What would be the impact on Europe should Ukraine go bust?

Ask the expert with Professor Stefan Hedlund

How would a sovereign default in Ukraine impact on austerity-hit Europe?

Professor Stefan Hedlund:

Sovereign default is a very big deal, and it may be avoided perhaps by a restructuring where creditors will have to take what is known in the market as a ‘haircut’.

But either way it goes, its big money we’re talking about.

The IMF now says the financing gap by the immediate need is US$15 billion. And that’s an estimate. And it will be the taxpayers in the end that will have to come up with this money to bail out Ukraine.

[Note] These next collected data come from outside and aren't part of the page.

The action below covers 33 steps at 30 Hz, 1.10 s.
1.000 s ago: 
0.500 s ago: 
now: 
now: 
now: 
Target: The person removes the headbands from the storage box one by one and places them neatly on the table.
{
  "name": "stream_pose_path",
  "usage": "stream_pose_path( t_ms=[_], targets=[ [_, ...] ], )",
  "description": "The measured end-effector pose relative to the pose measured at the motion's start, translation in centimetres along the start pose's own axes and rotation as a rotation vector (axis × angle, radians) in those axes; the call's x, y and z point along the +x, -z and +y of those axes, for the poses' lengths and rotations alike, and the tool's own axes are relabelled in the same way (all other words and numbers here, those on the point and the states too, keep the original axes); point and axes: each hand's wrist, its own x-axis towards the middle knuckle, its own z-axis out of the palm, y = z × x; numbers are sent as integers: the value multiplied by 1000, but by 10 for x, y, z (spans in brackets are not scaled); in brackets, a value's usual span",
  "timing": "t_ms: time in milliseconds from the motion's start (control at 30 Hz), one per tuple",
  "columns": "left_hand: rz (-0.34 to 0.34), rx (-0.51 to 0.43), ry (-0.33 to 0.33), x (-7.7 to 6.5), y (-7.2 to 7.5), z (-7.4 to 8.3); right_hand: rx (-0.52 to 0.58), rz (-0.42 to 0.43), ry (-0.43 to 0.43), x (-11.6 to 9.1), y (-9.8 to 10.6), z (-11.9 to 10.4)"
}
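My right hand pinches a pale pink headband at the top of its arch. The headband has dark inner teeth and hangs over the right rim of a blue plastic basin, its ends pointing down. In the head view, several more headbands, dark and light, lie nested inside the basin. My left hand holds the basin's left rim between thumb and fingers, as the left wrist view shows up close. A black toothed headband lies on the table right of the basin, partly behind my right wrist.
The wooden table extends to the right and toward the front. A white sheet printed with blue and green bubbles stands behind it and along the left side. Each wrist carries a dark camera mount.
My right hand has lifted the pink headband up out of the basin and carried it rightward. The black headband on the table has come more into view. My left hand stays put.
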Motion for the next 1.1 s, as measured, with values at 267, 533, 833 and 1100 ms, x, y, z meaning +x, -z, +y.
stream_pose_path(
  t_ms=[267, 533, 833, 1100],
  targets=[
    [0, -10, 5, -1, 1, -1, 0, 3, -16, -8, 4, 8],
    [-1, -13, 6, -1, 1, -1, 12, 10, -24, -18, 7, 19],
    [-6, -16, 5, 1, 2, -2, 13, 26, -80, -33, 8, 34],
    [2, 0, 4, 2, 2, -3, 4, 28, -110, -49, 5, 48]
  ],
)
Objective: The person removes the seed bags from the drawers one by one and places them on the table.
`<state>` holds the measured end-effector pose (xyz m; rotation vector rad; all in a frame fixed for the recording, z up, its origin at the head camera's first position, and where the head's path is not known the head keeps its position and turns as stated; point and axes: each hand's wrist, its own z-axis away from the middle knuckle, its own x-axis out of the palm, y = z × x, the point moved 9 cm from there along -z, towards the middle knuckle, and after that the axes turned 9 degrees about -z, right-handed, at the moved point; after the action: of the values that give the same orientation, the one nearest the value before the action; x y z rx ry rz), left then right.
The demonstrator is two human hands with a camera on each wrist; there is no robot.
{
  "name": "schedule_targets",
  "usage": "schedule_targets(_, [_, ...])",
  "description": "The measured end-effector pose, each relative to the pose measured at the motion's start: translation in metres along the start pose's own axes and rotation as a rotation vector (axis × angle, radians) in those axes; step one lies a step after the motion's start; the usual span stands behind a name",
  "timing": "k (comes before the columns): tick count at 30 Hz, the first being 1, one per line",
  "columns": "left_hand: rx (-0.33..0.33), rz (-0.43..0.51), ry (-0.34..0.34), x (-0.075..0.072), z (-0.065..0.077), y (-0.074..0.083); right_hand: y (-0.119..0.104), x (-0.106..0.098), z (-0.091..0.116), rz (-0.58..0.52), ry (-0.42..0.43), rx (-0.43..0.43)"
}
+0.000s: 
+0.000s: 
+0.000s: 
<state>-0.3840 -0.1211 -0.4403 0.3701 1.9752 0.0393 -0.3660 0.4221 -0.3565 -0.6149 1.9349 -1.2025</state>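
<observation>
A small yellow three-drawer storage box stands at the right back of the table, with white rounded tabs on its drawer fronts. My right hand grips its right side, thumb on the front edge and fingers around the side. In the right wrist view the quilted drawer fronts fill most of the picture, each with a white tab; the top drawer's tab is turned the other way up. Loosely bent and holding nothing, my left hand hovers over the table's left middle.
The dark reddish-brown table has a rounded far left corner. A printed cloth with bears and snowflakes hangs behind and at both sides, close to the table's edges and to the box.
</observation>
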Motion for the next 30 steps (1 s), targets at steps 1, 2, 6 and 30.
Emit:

So if there is a default it means we won’t get our credits back. And if there is a restructure we will have a settlement that pushes the issue to the future. But either way its a lot of money.

If you can imagine what that will do to the government in Greece, that feels it should get some money, and generally to the countries in the south of Europe that don’t feel the big need to help Ukraine. So its not only a financial issue with money this big, its going to be a big political problem for the EU as well, either way.

Is it not in Russian President Vladimir Putin’s interest to prevent sovereign default in Ukraine?

Professor Stefan Hedlund:

Well, one might think so. But Mr Putin is trying to play both sides here. He wants to push Ukraine as close as possible to the edge, though I do not think he would like to see a default as that means Ukraine would owe money to Russia as well. The contracts they have for pre-payment on gas deliveries would then go down the drain as well.

My guess is that Putin is trying to push Ukraine as close to the edge as possible, hoping that the EU taxpayers will then step in and provide money that will then go into the Russian coffers. That seems to be his game.

Obviously games don’t always go the way you plan, but I think it’s going to go pretty much the way that Mr Putin wants.

Is Putin hoping to exploit this situation to sow discord within the European Union?

Professor Stefan Hedlund:

Mr Putin is playing a winning game here in two senses. One is that his ambition was never to occupy Ukraine militarily. His ambition was to demonstrate to the Ukrainians and the world that Ukraine is not a workable state, that it needs to have a deal with Russia if it is going to survive.

And that point has now been proven.

The other game he has been playing is ‘divide and conquer’ within the European Union, and that game is winning as well with propaganda television being set up in German language and with fissures opening up between various EU member states, the Kremlin is going to play very hard into those fissures - making sure that European Union also ends up in political crisis, where it is not capable of making decisions, perhaps even on its own austerity programmes.

The Kremlin is financing right-wing political parties within the European Union that then vote against sanctions against Russia.

So, Mr Putin is playing different games here, but they all point in the same direction – to prove that Ukraine cannot survive without Russia, and to prove that the EU is not a credible actor in this game.

Can sovereign default in Ukraine be prevented?

Professor Stefan Hedlund:

It could have been prevented a few months ago if Ukraine has made a serious effort to get its own house in order. The IMF has been very specific on what type of reforms need to be carried out, and there has not been a lot of things happening in Kiev.

So, you can make all kinds of excuses why the Ukrainian government has had many things to think about, and there is a lot of sympathy for Kiev. But that doesn’t remove the fact that the Ukrainian economy is not structurally sound enough to be able to make it on its own. And that is something that the EU and IMF should have known months ago.

And waking up at five-to-midnight is not to the credit of the analysts within the IMF and EU. They should have seen this coming. And the fact that they didn't now means there is panic, and panic is never helpful when you’re dealing with a big crisis.